> [Your objective] A word-for-word retyping of the listing below is required, with the pictures dropped.

> [Provided material]
+++++

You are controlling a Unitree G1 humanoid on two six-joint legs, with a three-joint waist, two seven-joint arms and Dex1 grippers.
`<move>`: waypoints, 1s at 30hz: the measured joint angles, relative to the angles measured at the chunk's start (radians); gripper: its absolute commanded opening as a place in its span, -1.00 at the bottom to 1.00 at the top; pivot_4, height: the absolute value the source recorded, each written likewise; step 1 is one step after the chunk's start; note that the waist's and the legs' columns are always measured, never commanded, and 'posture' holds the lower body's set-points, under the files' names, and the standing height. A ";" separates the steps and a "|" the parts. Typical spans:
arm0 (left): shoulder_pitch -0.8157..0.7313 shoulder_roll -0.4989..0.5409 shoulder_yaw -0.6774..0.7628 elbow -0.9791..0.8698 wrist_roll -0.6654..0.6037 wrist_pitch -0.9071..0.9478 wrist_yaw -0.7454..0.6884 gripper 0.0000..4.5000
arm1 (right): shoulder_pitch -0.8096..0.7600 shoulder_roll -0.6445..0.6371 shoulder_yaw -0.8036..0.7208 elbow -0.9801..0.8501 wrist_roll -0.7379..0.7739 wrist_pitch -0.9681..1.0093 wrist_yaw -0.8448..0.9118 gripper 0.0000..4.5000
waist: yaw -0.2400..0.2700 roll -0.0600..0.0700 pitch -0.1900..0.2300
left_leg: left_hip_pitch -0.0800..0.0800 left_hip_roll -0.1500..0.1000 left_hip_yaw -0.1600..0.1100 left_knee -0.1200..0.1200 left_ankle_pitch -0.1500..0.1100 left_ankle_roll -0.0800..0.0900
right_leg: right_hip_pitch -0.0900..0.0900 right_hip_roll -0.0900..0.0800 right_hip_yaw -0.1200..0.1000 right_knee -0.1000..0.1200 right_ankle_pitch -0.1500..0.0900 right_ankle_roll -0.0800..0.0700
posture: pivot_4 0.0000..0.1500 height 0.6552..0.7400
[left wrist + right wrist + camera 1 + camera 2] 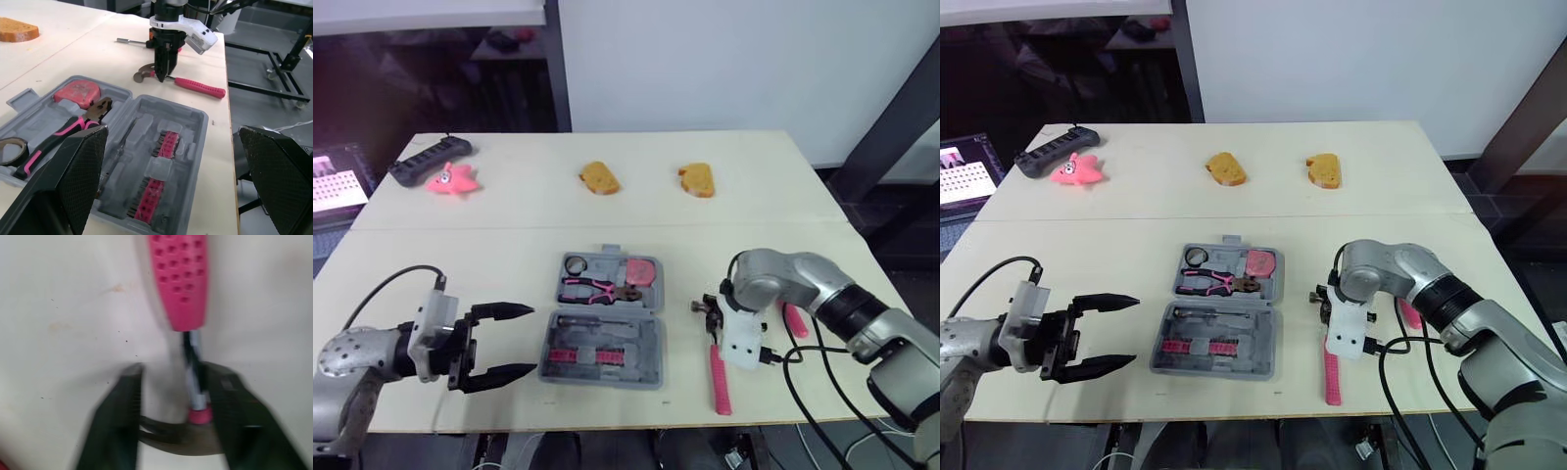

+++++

> [Task response]
You are controlling a Unitree G1 humanoid on two six-joint legs, with a three-joint waist, two seven-joint arms and Dex1 grippers.
`<move>`: waypoints, 1s at 30hz: the measured joint angles, relative to the angles measured at the chunk's start (radians); gripper: its absolute commanded opening as a place in its span, -1.00 at the bottom to 1.00 at the top; pivot_4, height: the absolute value the source recorded, each written likewise; step 1 is one step after the chunk's start; note that the waist's and the legs' columns are always measured, never commanded, and 'posture' holds the lower body's set-points, under the files' names, and the standing height. A ";" separates the steps and a "|" the parts. Typical spans:
arm0 (left): shoulder_pitch -0.8157..0.7313 shoulder_roll -0.4989..0.5409 shoulder_yaw -0.6774..0.7628 elbow -0.9791..0.8698 wrist_roll -0.6654..0.6037 wrist_pitch -0.9071..0.9478 wrist_yaw -0.7454..0.6884 gripper 0.0000..4.5000
arm1 (right): shoulder_pitch -0.8096..0.7600 shoulder_roll -0.6445..0.6371 shoulder_yaw -0.8036..0.7208 elbow -0.9801..0.8501 wrist_roll -0.7379..0.7739 wrist_pitch -0.9681..1.0093 wrist_yaw -0.8448..0.9118 gripper 0.0000..4.5000
waist: yaw -0.2400..0.2700 roll -0.0600..0.0700 pitch -0.1900..0.2300
left_leg: left_hip_pitch -0.0800..0.0800 left_hip_roll -0.1500..0.1000 left_hip_yaw -0.1600..0.1100 left_knee -0.1200..0.1200 left_ankle_pitch -0.1500..0.1100 left_ankle_roll -0.0800..0.0900
right_leg: right_hip_pitch -0.0900..0.0900 right_hip_roll -0.0900..0.0800 right_hip_yaw -0.1200..0.1000 right_knee -0.1000..0.1200 right_ankle_pitch -0.1500..0.0900 right_ankle_roll -0.0800..0.0700
posture: pivot_4 0.0000..0.1500 height 0.6552..0.7400
[left wrist + right wrist + camera 1 + camera 2] 

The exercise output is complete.